In the real world however, drug use is destroying economies, increasing poverty, increasing violence, destroying entire countries, and ultimately some of the karma is going to land right back on the source of the problem, which is the typical user in the wealthy post-industrial nations. I can't possibly live with a clear conscience knowing how these things are inter-connected.


as the marijuana consumed (however legally or illegally) by the typical user in wealthy post-industrial nations is also grown (however legally or illegally) in wealthy post-industrial nations, your lumping it in with the drug use which (arguably) destroys economies, increases poverty, increases violence, and destroys entire countries makes no sense.

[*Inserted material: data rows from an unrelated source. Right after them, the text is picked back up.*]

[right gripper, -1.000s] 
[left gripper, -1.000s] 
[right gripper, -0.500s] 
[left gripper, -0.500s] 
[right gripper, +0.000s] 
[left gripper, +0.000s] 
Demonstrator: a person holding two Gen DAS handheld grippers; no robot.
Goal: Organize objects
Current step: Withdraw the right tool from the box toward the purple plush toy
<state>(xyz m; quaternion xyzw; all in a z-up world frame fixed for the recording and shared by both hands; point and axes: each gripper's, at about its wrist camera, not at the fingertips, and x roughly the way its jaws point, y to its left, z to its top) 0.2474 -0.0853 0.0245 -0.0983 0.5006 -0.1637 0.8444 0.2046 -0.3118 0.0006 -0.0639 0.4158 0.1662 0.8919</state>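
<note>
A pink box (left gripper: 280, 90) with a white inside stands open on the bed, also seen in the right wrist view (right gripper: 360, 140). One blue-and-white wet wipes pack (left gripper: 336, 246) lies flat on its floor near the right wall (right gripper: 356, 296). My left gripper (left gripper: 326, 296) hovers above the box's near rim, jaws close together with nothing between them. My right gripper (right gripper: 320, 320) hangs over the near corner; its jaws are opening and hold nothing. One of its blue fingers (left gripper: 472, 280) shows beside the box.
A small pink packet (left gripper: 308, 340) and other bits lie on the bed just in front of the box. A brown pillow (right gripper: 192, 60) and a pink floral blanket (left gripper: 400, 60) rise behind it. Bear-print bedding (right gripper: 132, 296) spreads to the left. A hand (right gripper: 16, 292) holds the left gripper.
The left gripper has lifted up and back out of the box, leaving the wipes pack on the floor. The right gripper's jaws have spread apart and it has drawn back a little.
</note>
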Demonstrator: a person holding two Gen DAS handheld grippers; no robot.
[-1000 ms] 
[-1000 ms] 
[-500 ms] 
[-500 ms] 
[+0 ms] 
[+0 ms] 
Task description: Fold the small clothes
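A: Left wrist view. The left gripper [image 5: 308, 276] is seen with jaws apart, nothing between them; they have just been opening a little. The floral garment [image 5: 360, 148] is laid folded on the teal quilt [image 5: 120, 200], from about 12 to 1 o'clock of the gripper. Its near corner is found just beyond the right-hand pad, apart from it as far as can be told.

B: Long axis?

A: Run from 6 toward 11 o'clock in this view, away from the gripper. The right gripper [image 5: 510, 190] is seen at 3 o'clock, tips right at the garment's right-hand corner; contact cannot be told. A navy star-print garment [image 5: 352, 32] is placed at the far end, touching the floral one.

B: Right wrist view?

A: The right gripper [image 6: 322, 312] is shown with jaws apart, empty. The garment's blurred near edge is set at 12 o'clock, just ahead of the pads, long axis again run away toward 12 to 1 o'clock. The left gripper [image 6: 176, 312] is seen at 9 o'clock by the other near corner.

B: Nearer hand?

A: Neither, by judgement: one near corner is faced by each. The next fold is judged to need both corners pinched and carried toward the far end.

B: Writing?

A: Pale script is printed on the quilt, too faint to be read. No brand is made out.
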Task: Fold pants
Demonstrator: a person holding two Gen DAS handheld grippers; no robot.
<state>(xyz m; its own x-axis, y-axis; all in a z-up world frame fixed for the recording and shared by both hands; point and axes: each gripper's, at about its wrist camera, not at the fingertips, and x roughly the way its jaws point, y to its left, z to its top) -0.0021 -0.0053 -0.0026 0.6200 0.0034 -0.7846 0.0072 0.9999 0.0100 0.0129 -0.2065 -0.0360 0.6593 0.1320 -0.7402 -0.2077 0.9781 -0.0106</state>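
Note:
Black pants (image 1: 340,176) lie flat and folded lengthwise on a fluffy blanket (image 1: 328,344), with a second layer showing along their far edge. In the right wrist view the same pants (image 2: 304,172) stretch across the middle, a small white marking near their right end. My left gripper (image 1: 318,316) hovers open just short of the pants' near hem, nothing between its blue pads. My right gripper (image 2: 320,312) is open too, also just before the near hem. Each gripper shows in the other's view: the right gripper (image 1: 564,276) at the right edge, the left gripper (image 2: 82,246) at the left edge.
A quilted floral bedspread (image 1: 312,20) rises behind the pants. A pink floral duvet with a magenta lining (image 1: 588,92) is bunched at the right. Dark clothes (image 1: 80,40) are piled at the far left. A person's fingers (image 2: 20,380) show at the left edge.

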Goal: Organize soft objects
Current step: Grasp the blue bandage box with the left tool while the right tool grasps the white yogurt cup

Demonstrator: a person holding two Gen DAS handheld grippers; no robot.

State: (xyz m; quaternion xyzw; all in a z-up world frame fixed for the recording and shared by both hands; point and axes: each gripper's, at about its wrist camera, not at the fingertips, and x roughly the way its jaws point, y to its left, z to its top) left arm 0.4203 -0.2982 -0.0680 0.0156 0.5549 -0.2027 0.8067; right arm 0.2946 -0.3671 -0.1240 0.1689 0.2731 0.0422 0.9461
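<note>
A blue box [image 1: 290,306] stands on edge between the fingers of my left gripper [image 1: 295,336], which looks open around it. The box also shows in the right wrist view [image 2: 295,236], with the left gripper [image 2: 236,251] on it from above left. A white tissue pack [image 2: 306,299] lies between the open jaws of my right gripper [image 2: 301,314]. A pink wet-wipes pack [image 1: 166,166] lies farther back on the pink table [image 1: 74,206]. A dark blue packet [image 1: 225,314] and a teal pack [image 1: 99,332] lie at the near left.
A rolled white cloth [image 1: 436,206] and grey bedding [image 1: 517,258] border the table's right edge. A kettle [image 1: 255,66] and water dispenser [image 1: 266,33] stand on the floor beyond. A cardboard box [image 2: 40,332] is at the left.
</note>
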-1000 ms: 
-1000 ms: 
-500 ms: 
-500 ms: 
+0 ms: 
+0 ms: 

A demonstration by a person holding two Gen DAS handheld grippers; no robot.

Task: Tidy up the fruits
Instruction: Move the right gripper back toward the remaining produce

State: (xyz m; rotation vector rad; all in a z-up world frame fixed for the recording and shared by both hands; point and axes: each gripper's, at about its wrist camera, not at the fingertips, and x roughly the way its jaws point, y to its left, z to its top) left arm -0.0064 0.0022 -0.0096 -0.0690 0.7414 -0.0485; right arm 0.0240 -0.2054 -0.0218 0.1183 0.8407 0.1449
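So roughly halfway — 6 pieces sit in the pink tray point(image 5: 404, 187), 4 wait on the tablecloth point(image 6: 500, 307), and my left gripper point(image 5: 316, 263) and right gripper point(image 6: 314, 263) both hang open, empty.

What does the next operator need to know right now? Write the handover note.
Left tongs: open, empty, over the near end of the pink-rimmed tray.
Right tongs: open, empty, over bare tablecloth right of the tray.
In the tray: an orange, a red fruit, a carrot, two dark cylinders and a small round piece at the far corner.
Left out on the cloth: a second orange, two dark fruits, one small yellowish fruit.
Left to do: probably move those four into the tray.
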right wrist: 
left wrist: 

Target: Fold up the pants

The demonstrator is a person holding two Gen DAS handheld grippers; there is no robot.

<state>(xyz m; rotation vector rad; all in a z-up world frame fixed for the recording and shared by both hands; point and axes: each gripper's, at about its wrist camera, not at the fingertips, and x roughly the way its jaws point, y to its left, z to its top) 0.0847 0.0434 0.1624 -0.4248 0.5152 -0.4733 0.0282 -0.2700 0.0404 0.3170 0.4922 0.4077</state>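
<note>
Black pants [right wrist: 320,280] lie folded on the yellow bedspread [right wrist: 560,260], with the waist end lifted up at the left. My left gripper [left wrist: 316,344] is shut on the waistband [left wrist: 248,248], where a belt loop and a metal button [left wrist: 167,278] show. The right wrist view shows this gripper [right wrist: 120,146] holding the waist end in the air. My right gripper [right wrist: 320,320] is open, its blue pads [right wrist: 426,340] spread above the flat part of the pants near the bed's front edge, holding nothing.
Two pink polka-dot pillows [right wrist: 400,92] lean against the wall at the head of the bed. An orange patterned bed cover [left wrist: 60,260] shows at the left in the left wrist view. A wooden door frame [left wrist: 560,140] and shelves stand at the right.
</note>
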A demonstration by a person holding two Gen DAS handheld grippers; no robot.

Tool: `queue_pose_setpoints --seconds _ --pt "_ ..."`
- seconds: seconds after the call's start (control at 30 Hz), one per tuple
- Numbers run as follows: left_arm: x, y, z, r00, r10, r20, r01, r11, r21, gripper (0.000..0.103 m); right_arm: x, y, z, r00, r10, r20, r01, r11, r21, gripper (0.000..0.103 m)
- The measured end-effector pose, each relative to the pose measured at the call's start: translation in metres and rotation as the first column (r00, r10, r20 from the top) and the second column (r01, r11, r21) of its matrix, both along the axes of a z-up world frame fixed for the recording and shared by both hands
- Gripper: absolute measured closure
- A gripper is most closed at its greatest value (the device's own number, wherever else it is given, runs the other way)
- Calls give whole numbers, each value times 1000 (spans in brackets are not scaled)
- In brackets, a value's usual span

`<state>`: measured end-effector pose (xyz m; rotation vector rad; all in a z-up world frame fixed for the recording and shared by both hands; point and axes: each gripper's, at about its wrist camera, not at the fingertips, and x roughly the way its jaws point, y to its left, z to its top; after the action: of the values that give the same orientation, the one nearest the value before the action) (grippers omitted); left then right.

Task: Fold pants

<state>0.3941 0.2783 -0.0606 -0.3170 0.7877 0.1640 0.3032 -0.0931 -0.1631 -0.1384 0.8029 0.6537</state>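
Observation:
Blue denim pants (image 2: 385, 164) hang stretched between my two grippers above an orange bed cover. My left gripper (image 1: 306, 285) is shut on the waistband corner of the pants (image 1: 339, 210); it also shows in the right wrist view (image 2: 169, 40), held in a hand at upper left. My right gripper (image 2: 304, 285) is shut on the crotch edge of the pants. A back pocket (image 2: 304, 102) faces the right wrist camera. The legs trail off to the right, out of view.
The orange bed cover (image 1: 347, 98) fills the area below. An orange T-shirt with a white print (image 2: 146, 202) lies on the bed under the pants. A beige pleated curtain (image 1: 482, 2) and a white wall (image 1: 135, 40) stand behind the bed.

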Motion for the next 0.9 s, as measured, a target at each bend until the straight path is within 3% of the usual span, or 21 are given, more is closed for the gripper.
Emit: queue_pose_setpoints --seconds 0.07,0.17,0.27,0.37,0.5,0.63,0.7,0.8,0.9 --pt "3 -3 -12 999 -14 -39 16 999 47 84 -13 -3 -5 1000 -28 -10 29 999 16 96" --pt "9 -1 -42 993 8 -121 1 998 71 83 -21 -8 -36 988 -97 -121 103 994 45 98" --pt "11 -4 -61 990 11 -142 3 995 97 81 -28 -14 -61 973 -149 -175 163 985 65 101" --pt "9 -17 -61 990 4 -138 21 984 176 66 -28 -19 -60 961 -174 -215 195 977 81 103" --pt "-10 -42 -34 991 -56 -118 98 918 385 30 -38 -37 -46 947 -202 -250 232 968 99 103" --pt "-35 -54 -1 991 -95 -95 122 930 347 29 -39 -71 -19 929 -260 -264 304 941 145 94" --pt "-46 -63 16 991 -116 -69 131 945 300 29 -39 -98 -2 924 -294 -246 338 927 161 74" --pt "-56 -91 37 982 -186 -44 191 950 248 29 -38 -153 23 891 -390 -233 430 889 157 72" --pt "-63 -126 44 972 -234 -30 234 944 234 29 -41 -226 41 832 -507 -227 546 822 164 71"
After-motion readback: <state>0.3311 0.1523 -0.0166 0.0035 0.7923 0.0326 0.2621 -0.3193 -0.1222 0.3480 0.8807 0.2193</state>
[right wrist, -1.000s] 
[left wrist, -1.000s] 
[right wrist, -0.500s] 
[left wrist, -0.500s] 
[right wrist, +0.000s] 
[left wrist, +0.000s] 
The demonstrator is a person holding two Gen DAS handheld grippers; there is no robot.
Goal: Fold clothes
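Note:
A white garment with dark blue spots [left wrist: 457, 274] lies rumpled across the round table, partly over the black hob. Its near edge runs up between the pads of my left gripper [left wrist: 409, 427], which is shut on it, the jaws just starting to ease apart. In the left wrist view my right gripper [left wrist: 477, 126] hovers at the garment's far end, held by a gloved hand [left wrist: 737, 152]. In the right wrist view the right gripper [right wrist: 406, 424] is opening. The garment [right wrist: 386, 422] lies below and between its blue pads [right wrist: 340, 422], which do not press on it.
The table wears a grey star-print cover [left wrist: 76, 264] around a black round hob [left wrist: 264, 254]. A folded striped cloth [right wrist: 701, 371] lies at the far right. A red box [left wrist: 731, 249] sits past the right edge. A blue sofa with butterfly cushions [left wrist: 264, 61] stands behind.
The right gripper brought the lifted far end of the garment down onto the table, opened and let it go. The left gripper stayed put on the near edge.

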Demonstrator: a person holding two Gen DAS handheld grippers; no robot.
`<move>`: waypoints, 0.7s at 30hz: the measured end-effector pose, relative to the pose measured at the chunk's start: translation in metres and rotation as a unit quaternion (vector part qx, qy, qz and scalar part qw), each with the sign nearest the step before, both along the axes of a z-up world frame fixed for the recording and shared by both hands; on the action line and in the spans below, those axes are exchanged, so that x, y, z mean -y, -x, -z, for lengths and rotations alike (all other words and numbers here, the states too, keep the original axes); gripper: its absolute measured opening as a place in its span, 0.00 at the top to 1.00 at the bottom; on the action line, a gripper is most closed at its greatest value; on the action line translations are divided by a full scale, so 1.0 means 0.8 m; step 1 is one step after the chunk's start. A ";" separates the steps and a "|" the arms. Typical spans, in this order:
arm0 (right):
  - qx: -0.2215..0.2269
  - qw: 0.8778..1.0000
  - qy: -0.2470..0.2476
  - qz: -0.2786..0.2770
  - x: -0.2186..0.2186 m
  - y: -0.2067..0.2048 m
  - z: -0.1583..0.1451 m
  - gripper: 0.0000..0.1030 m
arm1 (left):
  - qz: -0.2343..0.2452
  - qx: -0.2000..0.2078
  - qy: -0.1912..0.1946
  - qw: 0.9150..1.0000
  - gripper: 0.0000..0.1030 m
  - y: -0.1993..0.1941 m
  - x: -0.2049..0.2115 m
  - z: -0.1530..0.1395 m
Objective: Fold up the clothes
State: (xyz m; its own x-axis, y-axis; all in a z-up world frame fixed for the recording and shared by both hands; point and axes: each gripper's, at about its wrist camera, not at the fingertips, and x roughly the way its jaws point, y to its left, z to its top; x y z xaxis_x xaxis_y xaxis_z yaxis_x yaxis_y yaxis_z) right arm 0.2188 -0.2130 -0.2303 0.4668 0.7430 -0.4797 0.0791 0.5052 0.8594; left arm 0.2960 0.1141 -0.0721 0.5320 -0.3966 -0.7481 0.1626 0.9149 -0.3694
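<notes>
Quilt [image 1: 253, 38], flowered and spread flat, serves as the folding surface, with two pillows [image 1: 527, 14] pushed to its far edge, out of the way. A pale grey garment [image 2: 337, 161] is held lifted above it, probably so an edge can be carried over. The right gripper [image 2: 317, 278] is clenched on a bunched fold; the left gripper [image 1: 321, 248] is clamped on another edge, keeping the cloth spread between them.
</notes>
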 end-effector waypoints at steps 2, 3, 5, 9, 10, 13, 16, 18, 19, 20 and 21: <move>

however, in the meantime, use of religions is destroying economies, increasing poverty, increasing violence, destroying entire countries, which use is perpetuated by people in both industrial and post-industrial nations. can you live with a clear conscience knowing how these things are interconnected? ^_^

tarin

RE: Smoking pot and meditative concentration
Answer
10/21/09 10:44 AM as a reply to Eric Alan Hansen.
Sorry! I know that the topic got moved and not trying to steer the conversation away! I had just written this before the thread got moved so these are just some thoughts from earlier:

J Adam G:

Thank you so much for taking the time to consider my question! I'm beginning to feel quite fortunate that I found this online community (through Buddhist Geeks) as I am not to sure I would have been able to talk about this with anyone else (I guess I could have done but I'm not sure how my (physical? Fleshy?) Sangha would have reacted...(as opposed to digital Sangha?).

Trenton:
Thank you again for your replies! I'm still not sure that tire slashing can be classified as bonding (in my experience the bonding that one seeks is mutually beneficial... although maybe in a specific context it could have that effect). Plus I'm not sure my fiance would appreciate it :-).
In terms of the Karma involved, well I have definitely thought of the links to drug related gangs and the negative sides of the industry. Ideally I'd like Canada to legalize it (although under 3 grams in not illegal... neither is it legal). Although, this also makes me think of food intake as well!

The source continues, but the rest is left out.